MySQL InnoDB data storage structure

Content involved in this article

1. Database storage structure: page

The index structure provides us with an efficient indexing method, but the index information and data records are stored in the file, or in the page structure to be precise. On the other hand, indexes are implemented in the storage engine. The storage engine on the MySQL server is responsible for reading and writing data in the table.

The formats stored in different storage engines are generally different, and even some storage engines such as Memory do not use disks to store data.

Since InnoDB is the default storage engine of MySQL, this chapter mainly introduces the data storage structure of the InnoDB storage engine.

1.1 The basic unit of disk and memory interaction: page

1.2 Overview of page structure

Page a, page b, page c . . . page n These pages do not need to be connected in the logistics structure, as long as they are related through a two-way linked list. The records in each data page will form a one-way linked list in order from small to large primary key values. Each data page will generate a page directory for the records stored in it. When searching for a record through the primary key, you can Use the dichotomy method to quickly locate the corresponding slot in the page directory, and then traverse the records in the corresponding group of the slot to quickly find the specified record.

1.3 page size

Different database management systems (DBMS for short) have different page sizes. For example, in MySQL’s InnoDB storage engine, the default page size is 16KB. We can check it with the following command:

show variables like '%innodb_page_size%'

The page size in SQL Server is 8KB, while in Oracle we use the term “block” (Block) to represent “page”. The block size supported by Oracle is 2KB. 4KB, 8KB, 16KB, 32KB and 64KB.

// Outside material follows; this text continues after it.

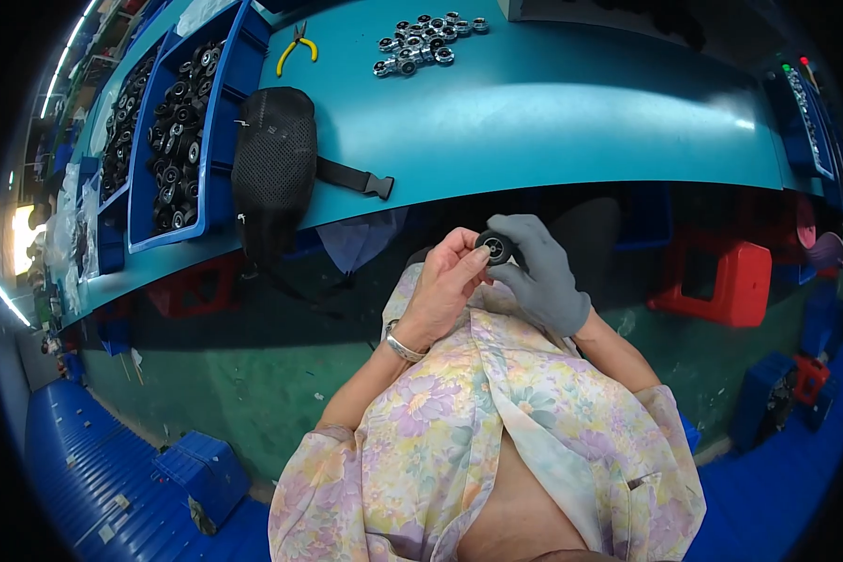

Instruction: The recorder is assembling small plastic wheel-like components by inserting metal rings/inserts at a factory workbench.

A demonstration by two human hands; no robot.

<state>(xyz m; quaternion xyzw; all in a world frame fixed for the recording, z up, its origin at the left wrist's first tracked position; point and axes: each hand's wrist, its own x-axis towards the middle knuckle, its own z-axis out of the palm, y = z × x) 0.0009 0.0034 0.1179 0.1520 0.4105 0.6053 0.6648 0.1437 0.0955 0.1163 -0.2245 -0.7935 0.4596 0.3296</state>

Superstructure of the 1.4 page

In addition, in the database, there are also concepts of extent, segment and tablespace. The relationship between rows, pages, extents, segments, and table spaces is as shown in the figure below:

Extent: It is a storage structure one level larger than a page. In the InnoDB storage engine, an extent will allocate 64 consecutive pages. Because the default page size in InnoDB is 16KB, the size of an extent is 64 * 16KB = 1MB
Segment: It consists of one or more areas. The area is a continuously allocated space in the file system (in InnoDB, it is 64 consecutive pages). However, the area and area are not required in the segment. Districts are adjacent to each other. Segment is the allocation unit in the database, and different types of database objects exist in different segment forms. When we create data tables and indexes, corresponding segments will be created accordingly. For example, when creating a table, a table segment will be created, and when creating an index, an index segment will be created.
Tablespace: It is a logical container. The objects stored in table space are segments. There can be one or more segments in a table space, but a segment can only belong to one table space. The database consists of one or more table spaces. Table spaces can be managed into system table spaces, user table spaces, undo table spaces, temporary table spaces, etc.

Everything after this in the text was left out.